TASK GOAL: Give back the lines below verbatim, omitting all pictures.

COLLECTED MATERIAL:

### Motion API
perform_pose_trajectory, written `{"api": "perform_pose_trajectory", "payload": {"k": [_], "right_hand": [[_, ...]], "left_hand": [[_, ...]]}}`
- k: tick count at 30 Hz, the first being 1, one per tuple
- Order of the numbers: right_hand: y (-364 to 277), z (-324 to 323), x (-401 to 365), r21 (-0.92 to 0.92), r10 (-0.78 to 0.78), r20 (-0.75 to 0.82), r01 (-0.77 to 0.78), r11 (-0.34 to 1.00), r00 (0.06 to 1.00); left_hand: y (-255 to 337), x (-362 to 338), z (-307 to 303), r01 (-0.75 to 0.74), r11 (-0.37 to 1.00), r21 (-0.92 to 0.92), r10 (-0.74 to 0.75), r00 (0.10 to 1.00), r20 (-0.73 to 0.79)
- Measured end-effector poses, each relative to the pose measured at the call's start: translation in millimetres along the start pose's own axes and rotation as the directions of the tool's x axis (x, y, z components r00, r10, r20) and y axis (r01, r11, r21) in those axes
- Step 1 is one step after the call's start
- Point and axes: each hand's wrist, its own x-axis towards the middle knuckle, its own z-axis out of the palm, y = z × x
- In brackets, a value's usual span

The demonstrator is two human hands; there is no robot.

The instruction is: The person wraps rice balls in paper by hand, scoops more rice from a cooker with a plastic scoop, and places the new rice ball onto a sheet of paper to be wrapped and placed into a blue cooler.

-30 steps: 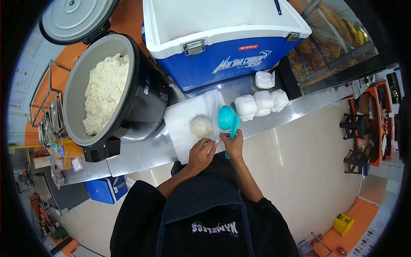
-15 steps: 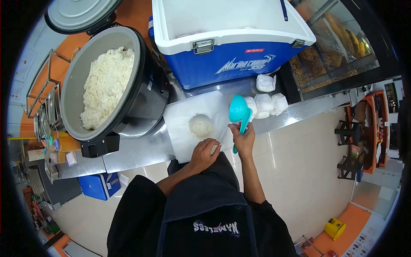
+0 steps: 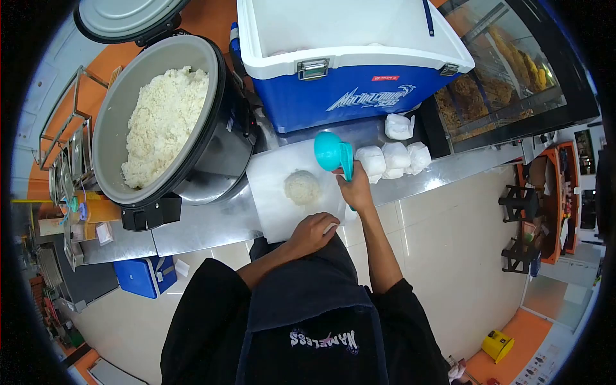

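A flattened round portion of rice (image 3: 301,188) lies on white paper (image 3: 264,168) on the metal counter. My right hand (image 3: 357,190) is closed around the handle of a teal scoop (image 3: 328,151), whose bowl is over the paper's upper right part. At the paper's lower right edge rests my left hand (image 3: 314,232), its fingers bent together over the edge; whether they pinch the paper is hard to make out. White wrapped packets (image 3: 396,156) sit just right of the scoop.
A large cooker full of rice (image 3: 165,122) stands at the left, lid raised. Behind the paper is a blue and white cooler (image 3: 340,96), open. A glass food case (image 3: 507,77) is at the right. The counter's front edge runs close to my body.
My right hand has moved slightly up and left, bringing the scoop from beside the packets to over the paper. My left hand has shifted a little right and down.
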Motion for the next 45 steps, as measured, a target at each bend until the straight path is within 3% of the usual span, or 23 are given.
{"api": "perform_pose_trajectory", "payload": {"k": [5, 7, 8, 9, 10, 11, 13, 18, 20, 21, 23, 26, 28, 29, 31, 33, 34, 36, 37, 39, 42, 44, 45], "right_hand": [[24, 25, 16, -0.145, -0.036, 0.144, 0.057, 0.988, 0.989], [28, 29, 18, -0.345, 0.138, 0.264, -0.04, 0.938, 0.955], [31, 29, 17, -0.343, 0.138, 0.266, -0.04, 0.938, 0.954], [33, 26, 14, -0.35, 0.156, 0.241, -0.065, 0.935, 0.958], [36, 23, 12, -0.357, 0.175, 0.216, -0.089, 0.93, 0.961], [38, 20, 10, -0.359, 0.177, 0.223, -0.088, 0.929, 0.959], [46, 17, 9, -0.278, 0.109, 0.228, -0.042, 0.96, 0.967], [47, 18, 12, -0.283, 0.113, 0.218, -0.048, 0.958, 0.969], [41, 17, 13, -0.27, 0.136, 0.217, -0.074, 0.96, 0.967], [40, 17, 12, -0.265, 0.124, 0.214, -0.065, 0.962, 0.969], [39, 17, 11, -0.261, 0.112, 0.206, -0.056, 0.964, 0.972], [42, 21, 4, -0.278, 0.044, 0.147, -0.001, 0.961, 0.988], [36, 26, -9, -0.315, -0.213, -0.014, 0.197, 0.928, 0.977], [31, 27, -20, -0.317, -0.214, -0.011, 0.2, 0.927, 0.977], [-2, 27, -50, -0.106, -0.036, 0.014, 0.037, 0.994, 0.999], [-20, 34, -78, 0.181, 0.409, 0.12, -0.425, 0.887, 0.904], [-20, 39, -90, 0.18, 0.411, 0.118, -0.426, 0.886, 0.904], [-16, 50, -108, 0.387, 0.59, 0.131, -0.589, 0.709, 0.796], [-13, 54, -110, 0.393, 0.597, 0.125, -0.592, 0.704, 0.793], [-13, 62, -115, 0.523, 0.654, 0.202, -0.645, 0.557, 0.729], [-22, 70, -111, 0.598, 0.669, 0.232, -0.646, 0.474, 0.706], [-32, 71, -106, 0.667, 0.682, 0.294, -0.655, 0.355, 0.67], [-33, 72, -104, 0.673, 0.682, 0.29, -0.65, 0.353, 0.671]], "left_hand": [[-14, -11, 12, -0.087, 0.996, 0.026, 0.079, 0.97, 0.229], [-23, -18, 10, 0.189, 0.981, -0.048, -0.175, 0.962, 0.208], [-28, -20, 9, 0.191, 0.98, -0.047, -0.178, 0.962, 0.207], [-33, -23, 7, 0.301, 0.953, -0.026, -0.301, 0.953, -0.009], [-37, -26, 7, 0.41, 0.912, -0.031, -0.405, 0.885, -0.227], [-42, -29, 8, 0.416, 0.909, -0.034, -0.412, 0.882, -0.229], [-48, -30, 6, 0.616, 0.743, -0.262, -0.667, 0.713, -0.216], [-45, -22, 7, 0.699, 0.649, -0.301, -0.752, 0.648, -0.116], [-49, -20, 10, 0.769, 0.559, -0.31, -0.824, 0.556, -0.108], [-54, -20, 13, 0.767, 0.561, -0.31, -0.823, 0.558, -0.107], [-67, -22, 17, 0.746, 0.362, -0.559, -0.906, 0.424, -0.021], [-62, -18, 9, 0.762, 0.278, -0.585, -0.932, 0.36, 0.027], [-61, -18, 7, 0.755, 0.261, -0.601, -0.931, 0.362, 0.05], [-61, -17, 7, 0.748, 0.244, -0.617, -0.929, 0.363, 0.072], [-72, -22, 11, 0.736, 0.228, -0.637, -0.922, 0.373, 0.101], [-72, -23, 10, 0.727, 0.215, -0.652, -0.913, 0.386, 0.13], [-64, -20, 4, 0.738, 0.225, -0.637, -0.91, 0.392, 0.132], [-56, -15, -1, 0.752, 0.235, -0.615, -0.907, 0.398, 0.14], [-54, -14, -2, 0.761, 0.234, -0.606, -0.911, 0.389, 0.137], [-58, -16, 0, 0.777, 0.237, -0.583, -0.912, 0.384, 0.141], [-78, -25, 8, 0.757, 0.294, -0.583, -0.876, 0.457, 0.151], [-86, -27, 10, 0.728, 0.141, -0.672, -0.838, 0.449, 0.311], [-81, -24, 6, 0.731, 0.145, -0.667, -0.836, 0.451, 0.313]]}}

SOLUTION:
### Motion API
perform_pose_trajectory, written `{"api": "perform_pose_trajectory", "payload": {"k": [_], "right_hand": [[_, ...]], "left_hand": [[_, ...]]}}`
- k: tick count at 30 Hz, the first being 1, one per tuple
- Order of the numbers: right_hand: y (-364 to 277), z (-324 to 323), x (-401 to 365), r21 (-0.92 to 0.92), r10 (-0.78 to 0.78), r20 (-0.75 to 0.82), r01 (-0.77 to 0.78), r11 (-0.34 to 1.00), r00 (0.06 to 1.00); left_hand: y (-255 to 337), x (-362 to 338), z (-307 to 303), r01 (-0.75 to 0.74), r11 (-0.37 to 1.00), r21 (-0.92 to 0.92), r10 (-0.74 to 0.75), r00 (0.10 to 1.00), r20 (-0.73 to 0.79)
- Measured end-effector poses, each relative to the pose measured at the call's start: translation in millimetres along the start pose's own axes and rotation as the directions of the tool's x axis (x, y, z components r00, r10, r20) and y axis (r01, r11, r21) in those axes
- Step 1 is one step after the call's start
- Point and axes: each hand's wrist, its own x-axis towards the middle knuckle, its own z-axis out of the palm, y = z × x
- In brackets, a value's usual span

The demonstrator is two human hands; there is no robot.

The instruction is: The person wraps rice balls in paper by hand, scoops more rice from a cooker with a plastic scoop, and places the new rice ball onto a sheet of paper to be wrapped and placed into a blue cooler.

-30 steps: 
-15 steps: 
+0 steps: 

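A flattened round portion of rice (image 3: 301,188) lies on white paper (image 3: 264,168) on the metal counter. My right hand (image 3: 357,190) is closed around the handle of a teal scoop (image 3: 328,151), whose bowl is over the paper's upper right part. At the paper's lower right edge rests my left hand (image 3: 314,232), its fingers bent together over the edge; whether they pinch the paper is hard to make out. White wrapped packets (image 3: 396,156) sit just right of the scoop.
A large cooker full of rice (image 3: 165,122) stands at the left, lid raised. Behind the paper is a blue and white cooler (image 3: 340,96), open. A glass food case (image 3: 507,77) is at the right. The counter's front edge runs close to my body.
My right hand has moved slightly up and left, bringing the scoop from beside the packets to over the paper. My left hand has shifted a little right and down.
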Motion for the next 45 steps, as measured, a target at each bend until the straight path is within 3% of the usual span, or 23 are given.
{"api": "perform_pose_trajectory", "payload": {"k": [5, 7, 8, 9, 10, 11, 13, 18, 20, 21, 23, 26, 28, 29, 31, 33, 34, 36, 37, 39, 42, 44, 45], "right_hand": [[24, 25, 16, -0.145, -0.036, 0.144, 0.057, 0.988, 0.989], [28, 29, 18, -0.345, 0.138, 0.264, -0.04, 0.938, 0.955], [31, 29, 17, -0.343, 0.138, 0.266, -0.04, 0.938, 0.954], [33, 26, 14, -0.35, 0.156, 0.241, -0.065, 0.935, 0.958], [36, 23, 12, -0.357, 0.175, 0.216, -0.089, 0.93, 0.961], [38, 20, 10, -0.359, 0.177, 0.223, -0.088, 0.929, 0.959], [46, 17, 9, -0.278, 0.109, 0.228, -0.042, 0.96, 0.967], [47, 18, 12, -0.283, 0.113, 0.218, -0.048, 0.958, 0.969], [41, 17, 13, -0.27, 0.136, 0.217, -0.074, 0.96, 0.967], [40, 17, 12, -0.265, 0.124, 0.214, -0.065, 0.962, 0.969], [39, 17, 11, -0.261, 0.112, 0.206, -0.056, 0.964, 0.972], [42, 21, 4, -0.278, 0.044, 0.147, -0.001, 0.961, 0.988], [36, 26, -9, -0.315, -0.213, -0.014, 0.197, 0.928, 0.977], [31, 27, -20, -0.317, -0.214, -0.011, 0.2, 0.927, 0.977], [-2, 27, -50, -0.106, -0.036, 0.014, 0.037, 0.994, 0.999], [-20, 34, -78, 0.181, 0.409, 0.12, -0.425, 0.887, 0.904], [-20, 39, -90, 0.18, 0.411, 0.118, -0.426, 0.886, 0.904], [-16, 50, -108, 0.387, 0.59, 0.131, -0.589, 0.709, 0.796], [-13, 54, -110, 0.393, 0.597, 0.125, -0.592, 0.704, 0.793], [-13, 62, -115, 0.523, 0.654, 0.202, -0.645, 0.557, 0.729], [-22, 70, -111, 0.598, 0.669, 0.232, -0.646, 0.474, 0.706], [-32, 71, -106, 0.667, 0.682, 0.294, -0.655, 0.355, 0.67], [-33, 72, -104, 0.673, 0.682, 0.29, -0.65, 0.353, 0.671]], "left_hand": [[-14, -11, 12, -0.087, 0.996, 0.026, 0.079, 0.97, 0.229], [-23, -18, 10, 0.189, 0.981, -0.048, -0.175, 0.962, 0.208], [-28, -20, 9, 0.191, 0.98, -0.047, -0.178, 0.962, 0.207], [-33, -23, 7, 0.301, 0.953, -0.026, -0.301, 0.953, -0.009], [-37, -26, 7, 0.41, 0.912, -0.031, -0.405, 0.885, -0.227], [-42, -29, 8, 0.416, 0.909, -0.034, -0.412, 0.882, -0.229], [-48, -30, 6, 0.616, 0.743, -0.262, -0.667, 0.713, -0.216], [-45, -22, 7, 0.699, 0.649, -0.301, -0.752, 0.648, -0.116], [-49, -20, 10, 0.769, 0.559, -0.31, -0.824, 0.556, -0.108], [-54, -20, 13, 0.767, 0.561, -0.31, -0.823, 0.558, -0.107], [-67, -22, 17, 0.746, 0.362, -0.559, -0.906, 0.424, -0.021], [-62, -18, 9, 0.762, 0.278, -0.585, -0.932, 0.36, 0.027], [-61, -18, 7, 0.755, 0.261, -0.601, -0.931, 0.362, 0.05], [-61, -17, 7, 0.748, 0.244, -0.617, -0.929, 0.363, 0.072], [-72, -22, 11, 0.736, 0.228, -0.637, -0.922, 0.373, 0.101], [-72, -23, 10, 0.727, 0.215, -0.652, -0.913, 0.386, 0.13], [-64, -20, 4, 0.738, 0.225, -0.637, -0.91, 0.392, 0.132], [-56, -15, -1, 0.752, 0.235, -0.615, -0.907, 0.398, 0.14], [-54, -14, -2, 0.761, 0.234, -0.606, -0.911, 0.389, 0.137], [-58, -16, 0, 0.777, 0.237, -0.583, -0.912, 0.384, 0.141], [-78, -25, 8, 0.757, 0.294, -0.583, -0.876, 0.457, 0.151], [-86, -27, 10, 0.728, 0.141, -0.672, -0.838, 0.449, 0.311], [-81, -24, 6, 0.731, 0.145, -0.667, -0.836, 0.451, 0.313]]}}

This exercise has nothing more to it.